フルラ国ではリアムが病で倒れたとき、馬を連れてきてくれた。ジーンと一緒でリアムの幼なじみ、そして、従兄弟だ。

 陛下の右腕であるイライジャをミーシャの護衛につけるなんてもったいないと、最初断ったが聞き入れられなかった。

「令嬢。外出の許可は陛下からいただいておりません」

 抑揚のない声で言うと、イライジャは身体を張って、行く手を阻んだ。

「私たちは庭に出るだけです。良かったらイライジャさまも一緒にいきませんか?」
 
 目鼻立ちがリアムに似ている彼は、眉間に深くしわを作った。

「いくら屈強なイライジャさまも、日中、ずっと立ちっぱなしだと身体がなまってしまいますよ。

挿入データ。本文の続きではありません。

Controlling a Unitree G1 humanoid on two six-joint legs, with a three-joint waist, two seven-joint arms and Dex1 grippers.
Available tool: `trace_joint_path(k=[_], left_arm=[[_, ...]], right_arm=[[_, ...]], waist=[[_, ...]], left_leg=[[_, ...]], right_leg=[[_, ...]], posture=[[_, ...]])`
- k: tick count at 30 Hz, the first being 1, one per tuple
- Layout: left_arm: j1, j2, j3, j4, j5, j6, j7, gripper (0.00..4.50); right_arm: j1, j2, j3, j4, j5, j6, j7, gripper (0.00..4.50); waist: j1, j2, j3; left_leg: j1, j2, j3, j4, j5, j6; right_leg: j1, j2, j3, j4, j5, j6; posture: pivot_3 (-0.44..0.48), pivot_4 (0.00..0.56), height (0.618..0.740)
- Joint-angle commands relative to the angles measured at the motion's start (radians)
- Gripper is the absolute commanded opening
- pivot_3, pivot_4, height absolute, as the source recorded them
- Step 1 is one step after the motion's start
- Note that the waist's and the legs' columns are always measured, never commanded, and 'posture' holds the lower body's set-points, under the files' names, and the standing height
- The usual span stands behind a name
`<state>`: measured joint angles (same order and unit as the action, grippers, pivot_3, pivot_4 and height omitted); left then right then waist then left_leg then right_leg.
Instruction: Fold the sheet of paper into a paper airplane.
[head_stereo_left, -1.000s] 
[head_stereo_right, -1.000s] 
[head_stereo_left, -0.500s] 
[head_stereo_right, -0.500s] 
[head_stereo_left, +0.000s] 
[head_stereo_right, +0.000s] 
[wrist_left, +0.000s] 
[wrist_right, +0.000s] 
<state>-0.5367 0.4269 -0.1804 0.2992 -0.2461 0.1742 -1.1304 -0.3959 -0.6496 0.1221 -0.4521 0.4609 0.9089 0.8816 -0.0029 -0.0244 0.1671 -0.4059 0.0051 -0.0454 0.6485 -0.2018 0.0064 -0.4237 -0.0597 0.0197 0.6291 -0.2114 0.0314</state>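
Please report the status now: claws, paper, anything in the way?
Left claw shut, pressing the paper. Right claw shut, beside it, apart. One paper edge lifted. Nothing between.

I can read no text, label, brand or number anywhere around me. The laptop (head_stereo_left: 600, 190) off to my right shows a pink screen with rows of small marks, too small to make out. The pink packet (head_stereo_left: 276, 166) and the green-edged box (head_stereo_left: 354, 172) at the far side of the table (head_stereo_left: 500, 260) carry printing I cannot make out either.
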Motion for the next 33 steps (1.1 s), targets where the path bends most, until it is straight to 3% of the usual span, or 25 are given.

少しくらい散歩してもいいじゃないですか。宮殿の外には出ません」
「命令違反は……」
「わかりました。陛下には私が怒られます。だから行きましょう」
「では、少しだけお待ちください。陛下の意見を聞いて参ります」
 
 立場上、一応ミーシャのほうが彼より上だ。イライジャはしぶしぶといったようすで折れた。

「陛下のもとへ行くなら、私のお願いを頼まれてくれませんか」
 
 一度部屋の中に戻ると、布に包んだ物をイライジャに見せた。